* About this task *
Only the lines from the beginning of the data below through the line containing "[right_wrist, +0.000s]" belong in the response, each copied exactly.

* Entries taken from a collection *
= = = =

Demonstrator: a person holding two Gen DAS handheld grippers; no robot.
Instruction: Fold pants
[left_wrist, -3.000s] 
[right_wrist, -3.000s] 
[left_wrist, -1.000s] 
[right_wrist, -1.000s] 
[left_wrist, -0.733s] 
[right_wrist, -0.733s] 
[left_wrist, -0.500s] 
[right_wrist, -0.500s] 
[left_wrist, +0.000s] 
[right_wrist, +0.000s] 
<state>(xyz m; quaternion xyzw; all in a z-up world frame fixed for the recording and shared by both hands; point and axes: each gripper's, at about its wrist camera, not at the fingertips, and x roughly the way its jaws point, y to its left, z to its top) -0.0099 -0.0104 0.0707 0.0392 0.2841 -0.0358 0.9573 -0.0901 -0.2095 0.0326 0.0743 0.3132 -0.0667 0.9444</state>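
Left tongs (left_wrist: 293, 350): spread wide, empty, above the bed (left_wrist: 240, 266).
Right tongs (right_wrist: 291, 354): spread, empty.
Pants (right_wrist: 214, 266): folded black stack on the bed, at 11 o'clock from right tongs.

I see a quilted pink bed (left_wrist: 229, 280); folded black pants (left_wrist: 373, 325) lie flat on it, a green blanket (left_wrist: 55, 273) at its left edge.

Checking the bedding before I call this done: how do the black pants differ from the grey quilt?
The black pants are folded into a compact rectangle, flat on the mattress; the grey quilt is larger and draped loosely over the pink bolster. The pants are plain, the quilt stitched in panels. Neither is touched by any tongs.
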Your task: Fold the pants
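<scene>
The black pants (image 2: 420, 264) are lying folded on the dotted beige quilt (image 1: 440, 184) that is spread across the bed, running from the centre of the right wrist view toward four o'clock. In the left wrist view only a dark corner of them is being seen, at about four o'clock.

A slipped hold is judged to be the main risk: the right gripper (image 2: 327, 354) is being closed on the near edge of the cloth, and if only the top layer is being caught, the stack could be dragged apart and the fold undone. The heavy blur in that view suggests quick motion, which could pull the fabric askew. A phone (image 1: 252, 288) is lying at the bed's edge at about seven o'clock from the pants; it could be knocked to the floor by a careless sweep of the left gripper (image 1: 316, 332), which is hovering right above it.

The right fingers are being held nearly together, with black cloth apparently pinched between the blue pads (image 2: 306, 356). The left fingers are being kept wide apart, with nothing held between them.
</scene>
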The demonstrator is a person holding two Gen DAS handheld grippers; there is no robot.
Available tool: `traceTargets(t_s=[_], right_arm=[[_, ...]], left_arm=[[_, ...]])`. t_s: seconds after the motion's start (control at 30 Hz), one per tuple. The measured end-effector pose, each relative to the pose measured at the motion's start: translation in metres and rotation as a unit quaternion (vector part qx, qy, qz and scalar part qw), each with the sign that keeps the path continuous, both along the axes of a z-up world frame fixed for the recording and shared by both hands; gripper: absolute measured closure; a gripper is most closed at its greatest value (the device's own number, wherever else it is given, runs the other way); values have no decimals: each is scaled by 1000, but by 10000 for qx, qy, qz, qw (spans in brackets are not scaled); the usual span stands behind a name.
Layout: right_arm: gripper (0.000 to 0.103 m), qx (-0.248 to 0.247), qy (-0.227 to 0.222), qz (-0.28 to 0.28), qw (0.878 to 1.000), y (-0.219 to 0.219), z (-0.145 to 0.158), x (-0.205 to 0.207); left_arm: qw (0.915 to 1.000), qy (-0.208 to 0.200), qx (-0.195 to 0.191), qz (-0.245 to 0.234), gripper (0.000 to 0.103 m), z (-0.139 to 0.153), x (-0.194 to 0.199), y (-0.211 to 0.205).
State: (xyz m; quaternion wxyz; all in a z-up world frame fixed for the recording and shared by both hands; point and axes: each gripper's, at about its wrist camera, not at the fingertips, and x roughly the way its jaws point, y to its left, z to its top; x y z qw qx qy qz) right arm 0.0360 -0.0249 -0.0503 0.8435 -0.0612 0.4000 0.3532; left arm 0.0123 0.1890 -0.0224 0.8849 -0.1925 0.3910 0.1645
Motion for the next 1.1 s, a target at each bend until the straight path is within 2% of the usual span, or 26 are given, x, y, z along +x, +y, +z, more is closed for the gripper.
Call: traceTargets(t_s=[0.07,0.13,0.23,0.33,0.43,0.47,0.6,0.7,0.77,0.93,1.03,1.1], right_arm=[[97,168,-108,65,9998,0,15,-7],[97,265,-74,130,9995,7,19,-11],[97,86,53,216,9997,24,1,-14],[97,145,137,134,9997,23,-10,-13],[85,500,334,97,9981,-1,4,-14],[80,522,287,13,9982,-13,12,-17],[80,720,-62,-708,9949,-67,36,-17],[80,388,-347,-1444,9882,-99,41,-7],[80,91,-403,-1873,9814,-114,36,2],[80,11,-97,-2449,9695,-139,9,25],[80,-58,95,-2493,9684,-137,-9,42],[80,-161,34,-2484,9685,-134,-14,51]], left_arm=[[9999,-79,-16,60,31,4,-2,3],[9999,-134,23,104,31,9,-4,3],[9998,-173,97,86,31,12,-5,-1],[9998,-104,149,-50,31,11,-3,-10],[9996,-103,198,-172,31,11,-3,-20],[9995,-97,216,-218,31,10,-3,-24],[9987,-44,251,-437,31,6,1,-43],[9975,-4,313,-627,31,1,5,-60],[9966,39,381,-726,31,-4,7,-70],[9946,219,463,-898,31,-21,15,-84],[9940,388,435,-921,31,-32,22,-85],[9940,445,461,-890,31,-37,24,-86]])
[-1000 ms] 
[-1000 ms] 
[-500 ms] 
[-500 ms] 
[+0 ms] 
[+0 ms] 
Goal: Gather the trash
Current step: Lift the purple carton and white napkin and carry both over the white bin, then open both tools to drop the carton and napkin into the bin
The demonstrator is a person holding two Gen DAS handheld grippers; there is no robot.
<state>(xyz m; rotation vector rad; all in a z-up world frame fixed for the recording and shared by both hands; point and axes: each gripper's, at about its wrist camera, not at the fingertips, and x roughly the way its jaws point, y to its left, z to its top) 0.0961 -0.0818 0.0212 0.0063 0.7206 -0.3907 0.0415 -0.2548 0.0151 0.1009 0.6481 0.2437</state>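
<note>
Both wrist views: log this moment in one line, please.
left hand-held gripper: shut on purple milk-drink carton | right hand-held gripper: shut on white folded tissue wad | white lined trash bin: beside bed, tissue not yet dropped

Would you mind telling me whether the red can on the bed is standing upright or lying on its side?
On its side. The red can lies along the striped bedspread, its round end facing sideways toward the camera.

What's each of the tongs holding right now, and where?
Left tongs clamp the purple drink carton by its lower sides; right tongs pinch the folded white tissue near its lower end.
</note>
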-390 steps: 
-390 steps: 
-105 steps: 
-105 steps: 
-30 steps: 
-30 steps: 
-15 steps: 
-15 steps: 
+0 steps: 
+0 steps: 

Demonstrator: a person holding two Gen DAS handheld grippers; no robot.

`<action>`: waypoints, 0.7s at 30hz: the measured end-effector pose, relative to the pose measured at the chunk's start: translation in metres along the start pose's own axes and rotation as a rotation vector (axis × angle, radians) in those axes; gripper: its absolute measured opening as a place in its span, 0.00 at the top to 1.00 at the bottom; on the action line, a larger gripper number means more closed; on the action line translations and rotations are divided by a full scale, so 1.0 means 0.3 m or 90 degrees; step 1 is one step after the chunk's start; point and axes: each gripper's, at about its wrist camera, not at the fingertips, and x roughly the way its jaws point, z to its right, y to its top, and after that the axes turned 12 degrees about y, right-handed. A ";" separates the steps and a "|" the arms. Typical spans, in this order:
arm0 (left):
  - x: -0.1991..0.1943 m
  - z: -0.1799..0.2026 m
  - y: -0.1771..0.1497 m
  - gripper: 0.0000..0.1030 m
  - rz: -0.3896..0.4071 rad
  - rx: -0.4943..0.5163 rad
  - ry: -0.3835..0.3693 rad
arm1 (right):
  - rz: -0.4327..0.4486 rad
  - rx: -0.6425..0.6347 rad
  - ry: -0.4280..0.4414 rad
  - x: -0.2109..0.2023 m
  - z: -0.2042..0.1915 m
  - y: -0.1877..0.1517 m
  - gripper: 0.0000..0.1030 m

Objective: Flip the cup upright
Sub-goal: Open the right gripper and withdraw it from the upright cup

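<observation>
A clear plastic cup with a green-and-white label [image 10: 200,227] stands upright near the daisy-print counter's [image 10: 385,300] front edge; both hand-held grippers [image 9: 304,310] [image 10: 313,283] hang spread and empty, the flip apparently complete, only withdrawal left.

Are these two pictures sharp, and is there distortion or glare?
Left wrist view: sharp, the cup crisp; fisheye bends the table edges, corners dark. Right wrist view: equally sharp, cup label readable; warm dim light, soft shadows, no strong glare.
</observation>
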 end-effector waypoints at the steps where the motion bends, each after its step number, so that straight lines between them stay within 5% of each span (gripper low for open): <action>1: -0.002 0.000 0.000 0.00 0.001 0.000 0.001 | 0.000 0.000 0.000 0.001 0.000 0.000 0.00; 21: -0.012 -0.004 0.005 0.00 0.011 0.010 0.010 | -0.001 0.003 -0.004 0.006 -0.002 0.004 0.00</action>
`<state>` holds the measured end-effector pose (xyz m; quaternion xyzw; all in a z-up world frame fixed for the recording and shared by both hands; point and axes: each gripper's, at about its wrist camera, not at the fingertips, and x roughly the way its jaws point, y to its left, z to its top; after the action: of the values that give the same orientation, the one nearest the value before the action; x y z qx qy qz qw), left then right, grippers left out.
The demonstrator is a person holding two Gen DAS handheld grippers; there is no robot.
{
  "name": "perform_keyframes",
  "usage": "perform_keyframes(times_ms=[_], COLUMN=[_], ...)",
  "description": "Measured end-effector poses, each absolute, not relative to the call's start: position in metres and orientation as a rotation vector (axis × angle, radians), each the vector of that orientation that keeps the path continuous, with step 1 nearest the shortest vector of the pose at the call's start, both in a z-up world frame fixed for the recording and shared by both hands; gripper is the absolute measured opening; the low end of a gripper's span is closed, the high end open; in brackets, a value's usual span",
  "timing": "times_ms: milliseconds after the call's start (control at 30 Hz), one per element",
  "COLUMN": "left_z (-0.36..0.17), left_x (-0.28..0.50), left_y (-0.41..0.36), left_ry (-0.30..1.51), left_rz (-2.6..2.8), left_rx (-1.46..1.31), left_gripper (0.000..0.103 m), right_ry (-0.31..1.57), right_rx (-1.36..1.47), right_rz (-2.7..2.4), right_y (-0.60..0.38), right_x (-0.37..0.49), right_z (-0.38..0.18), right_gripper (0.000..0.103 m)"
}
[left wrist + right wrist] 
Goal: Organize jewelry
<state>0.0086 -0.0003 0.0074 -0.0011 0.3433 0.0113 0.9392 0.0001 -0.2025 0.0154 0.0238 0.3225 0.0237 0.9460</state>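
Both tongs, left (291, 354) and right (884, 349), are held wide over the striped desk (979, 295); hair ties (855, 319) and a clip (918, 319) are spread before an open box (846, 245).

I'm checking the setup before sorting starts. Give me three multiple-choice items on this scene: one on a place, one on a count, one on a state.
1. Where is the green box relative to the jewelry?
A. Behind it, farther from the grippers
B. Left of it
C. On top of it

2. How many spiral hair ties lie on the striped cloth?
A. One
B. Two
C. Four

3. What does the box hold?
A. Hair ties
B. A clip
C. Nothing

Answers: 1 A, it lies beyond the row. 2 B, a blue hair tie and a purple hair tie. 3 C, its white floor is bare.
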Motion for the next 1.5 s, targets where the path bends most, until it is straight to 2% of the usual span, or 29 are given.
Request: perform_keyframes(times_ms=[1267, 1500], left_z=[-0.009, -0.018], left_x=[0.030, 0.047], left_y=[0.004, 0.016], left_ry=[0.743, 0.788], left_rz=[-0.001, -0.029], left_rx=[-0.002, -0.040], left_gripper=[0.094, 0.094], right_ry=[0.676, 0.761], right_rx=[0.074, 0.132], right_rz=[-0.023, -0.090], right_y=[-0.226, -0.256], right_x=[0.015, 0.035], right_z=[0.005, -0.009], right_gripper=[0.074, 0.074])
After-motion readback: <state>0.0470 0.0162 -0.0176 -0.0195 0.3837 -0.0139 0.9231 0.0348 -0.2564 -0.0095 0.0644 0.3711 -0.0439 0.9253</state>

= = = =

* Response *
Demonstrator: a person holding two Gen DAS handheld grippers; no robot.
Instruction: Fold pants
[left_wrist, -3.000s] 
[right_wrist, -3.000s] 
[left_wrist, -1.000s] 
[right_wrist, -1.000s] 
[left_wrist, -0.733s] 
[right_wrist, -0.733s] 
[left_wrist, -0.500s] 
[right_wrist, -0.500s] 
[left_wrist, +0.000s] 
[right_wrist, +0.000s] 

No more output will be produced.